## Required work
Only the lines that include "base" should be copied from the data below.
==== Supplied data ====
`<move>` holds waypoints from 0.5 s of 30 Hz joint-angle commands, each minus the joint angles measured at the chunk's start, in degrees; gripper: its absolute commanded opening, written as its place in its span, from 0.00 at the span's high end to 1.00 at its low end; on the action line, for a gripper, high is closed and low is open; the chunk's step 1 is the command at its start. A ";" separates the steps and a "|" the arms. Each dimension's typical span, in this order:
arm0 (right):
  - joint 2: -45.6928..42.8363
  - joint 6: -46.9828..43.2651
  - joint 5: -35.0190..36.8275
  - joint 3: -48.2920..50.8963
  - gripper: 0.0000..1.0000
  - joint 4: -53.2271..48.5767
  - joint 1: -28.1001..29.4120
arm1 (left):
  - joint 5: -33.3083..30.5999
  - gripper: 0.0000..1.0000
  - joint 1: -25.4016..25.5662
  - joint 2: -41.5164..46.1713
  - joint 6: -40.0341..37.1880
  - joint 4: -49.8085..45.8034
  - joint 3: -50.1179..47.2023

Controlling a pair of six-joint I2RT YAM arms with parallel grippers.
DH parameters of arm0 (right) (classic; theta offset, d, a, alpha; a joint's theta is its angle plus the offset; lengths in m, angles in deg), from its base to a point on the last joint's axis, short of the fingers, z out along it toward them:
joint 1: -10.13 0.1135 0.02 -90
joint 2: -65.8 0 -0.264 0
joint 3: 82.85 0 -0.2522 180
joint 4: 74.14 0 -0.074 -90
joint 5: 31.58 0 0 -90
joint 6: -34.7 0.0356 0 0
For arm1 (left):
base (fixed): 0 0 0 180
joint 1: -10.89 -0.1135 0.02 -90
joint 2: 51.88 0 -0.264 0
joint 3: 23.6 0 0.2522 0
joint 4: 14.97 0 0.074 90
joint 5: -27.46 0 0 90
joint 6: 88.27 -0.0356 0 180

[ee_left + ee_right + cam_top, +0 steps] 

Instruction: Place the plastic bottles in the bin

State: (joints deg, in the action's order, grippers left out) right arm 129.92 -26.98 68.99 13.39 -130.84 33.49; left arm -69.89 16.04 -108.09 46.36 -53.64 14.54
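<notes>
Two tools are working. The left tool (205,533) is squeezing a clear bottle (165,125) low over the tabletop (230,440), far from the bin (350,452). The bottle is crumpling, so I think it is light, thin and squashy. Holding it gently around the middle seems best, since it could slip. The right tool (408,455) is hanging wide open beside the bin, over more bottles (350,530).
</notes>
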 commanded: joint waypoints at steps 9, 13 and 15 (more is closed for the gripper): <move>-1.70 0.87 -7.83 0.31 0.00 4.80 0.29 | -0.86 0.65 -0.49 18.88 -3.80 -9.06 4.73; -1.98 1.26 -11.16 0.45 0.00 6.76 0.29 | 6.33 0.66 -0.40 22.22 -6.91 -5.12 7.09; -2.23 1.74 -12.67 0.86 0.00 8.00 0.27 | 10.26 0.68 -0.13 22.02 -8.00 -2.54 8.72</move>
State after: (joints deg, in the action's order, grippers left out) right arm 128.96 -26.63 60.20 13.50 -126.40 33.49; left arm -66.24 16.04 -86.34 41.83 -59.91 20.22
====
## Answer below
DH parameters of arm0 (right) (classic; theta offset, d, a, alpha; a joint's theta is its angle plus the offset; lengths in m, angles in deg), from its base to a point on the last joint's axis, short of the fingers, z out along it toward them:
base (fixed): 0 0 0 180

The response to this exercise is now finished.